Here are my options as I see them, if you feel there’s another route please don’t hesitate to add:

- Leverage the expensive APIs until I raise enough money to train my own models.

- Start with a subpar model that is trained on a limited dataset (this runs the risk of damaging the perception of how good the product can be).

- Create a landing page, gather interest, raise money and then train my own model.

From this experience, I’m starting to think once a competitor has an ML model trained and developed to catch up would be insanely difficult. How do other startups that are dependent on ML get started given the costs are so high to train models to be effective?




#1, and run at a loss. You have no idea if anyone even wants your startup idea or if you have any product-market fit, worrying about training your own model is putting the cart before the horse. If no one wants your product even ignoring the cost of ML, then you don't need to worry about any of that!

If you do potentially have a viable idea and it turns out there is >0 people out there willing to pay for it, then you can experiment with cheaper models and optimizations as necessary. ('People want our product we sell at a loss so much we may go bankrupt' is a good problem to have.) Also, consider that as time passes, your problem may be solved for you: lots of people moan and whine about the OA API and wrung their hands about how no one would ever be able to afford to train their own GPT-3 - but here we are, just over 2 years later, and you have a wealth of alternatives in API or FLOSS model, like Jurassic or GPT-J/Neo-20b or YALM or OPT or BLOOM or... Even if none of those work for you or can be finetuned or something, it is also now easier than ever to train your own: countless bugs have been worked out, better training recipes documented, newer better GPUs come out (A100s are no longer rare, and H100s are coming soon), and older GPUs themselves are enjoying a pricing correction.


This was really insightful, thanks for taking your time out to respond.

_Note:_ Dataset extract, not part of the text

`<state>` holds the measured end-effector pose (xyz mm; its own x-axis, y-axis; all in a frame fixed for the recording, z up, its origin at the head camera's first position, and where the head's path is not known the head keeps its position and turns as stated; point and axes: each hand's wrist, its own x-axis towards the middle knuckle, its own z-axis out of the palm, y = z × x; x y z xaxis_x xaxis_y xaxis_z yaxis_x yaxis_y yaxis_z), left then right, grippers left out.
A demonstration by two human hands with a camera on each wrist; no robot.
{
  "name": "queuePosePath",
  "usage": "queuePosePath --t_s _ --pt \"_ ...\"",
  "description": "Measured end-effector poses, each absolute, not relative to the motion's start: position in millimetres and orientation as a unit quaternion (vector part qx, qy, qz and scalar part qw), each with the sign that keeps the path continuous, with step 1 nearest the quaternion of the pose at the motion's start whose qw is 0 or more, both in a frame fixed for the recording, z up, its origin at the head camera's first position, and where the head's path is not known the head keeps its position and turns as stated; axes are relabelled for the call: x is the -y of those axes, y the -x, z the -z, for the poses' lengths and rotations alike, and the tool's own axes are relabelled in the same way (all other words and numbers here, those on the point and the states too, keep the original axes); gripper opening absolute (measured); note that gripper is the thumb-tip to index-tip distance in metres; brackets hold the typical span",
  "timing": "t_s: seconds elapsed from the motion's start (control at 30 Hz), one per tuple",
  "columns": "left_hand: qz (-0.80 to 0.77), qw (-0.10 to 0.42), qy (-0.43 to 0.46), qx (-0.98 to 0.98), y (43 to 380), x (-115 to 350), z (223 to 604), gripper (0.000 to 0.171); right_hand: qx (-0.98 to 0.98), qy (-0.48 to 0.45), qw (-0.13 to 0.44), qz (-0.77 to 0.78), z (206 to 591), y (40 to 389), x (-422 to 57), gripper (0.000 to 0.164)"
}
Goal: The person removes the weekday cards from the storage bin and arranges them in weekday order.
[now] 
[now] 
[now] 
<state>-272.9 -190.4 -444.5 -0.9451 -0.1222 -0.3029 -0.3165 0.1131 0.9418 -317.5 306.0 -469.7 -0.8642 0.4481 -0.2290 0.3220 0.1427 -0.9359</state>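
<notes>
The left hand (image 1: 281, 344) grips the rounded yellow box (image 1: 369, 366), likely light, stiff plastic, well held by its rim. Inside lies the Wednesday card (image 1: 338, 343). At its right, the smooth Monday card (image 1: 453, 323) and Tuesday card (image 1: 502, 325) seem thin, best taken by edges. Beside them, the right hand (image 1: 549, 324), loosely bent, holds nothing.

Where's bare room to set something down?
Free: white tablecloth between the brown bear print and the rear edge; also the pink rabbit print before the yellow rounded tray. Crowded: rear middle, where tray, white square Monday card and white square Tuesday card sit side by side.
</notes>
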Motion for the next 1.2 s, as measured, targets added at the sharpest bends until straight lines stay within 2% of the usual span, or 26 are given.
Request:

>a user would never buy it at this price.

You don't know that yet.

>Here are my options as I see them, if you feel there’s another route please don’t hesitate to add:

- Leverage the expensive APIs until I raise enough money to train my own models.

- Start with a subpar model that is trained on a limited dataset (this runs the risk of damaging the perception of how good the product can be).

These are not mutually exclusive if you offer tiers priced proportionally to the model's performance or, better yet, to the value the users get from the model whatever its performance.

A model with subpar absolute performance from a "metrics" standpoint can relatively be good enough for what the user is trying to do.

I'm not sure how much experience you have with ML/DL, but one important point when you serve a client is to get what matters most. You want to know the impact/cost of a false positive and the actions your model triggers and how many of these you can get away with.

For example, one company we interacted with wanted to predict an event which, if it happened, would cause a loss in the nine figures. What's the consequence of an alert? You wake up an engineer if they're asleep and they have one on rotation anyway. The downside is nine figures and possibly catastrophic consequences (lives, environmental, financial, infrastructure, and actually destabilizing the supply of energy for a country and unforeseen ripples). They're willing to accept some false alerts.

What's the consequence of a false positive and a false negative.

Also, the timeliness. The client originally asked for a prediction 48 hours before the event. I asked at what time would it be useless to alert you? They answered it was never useless and that even if we alert them 2 minutes before, they have protocols and mitigation measures and they can do things. They'll have to do them really, really, fast, but they know what to do and they're trained for these situations. So we brought the scope from 48 hours to 2 minutes.

You want to know what's important and what problem they're trying to solve.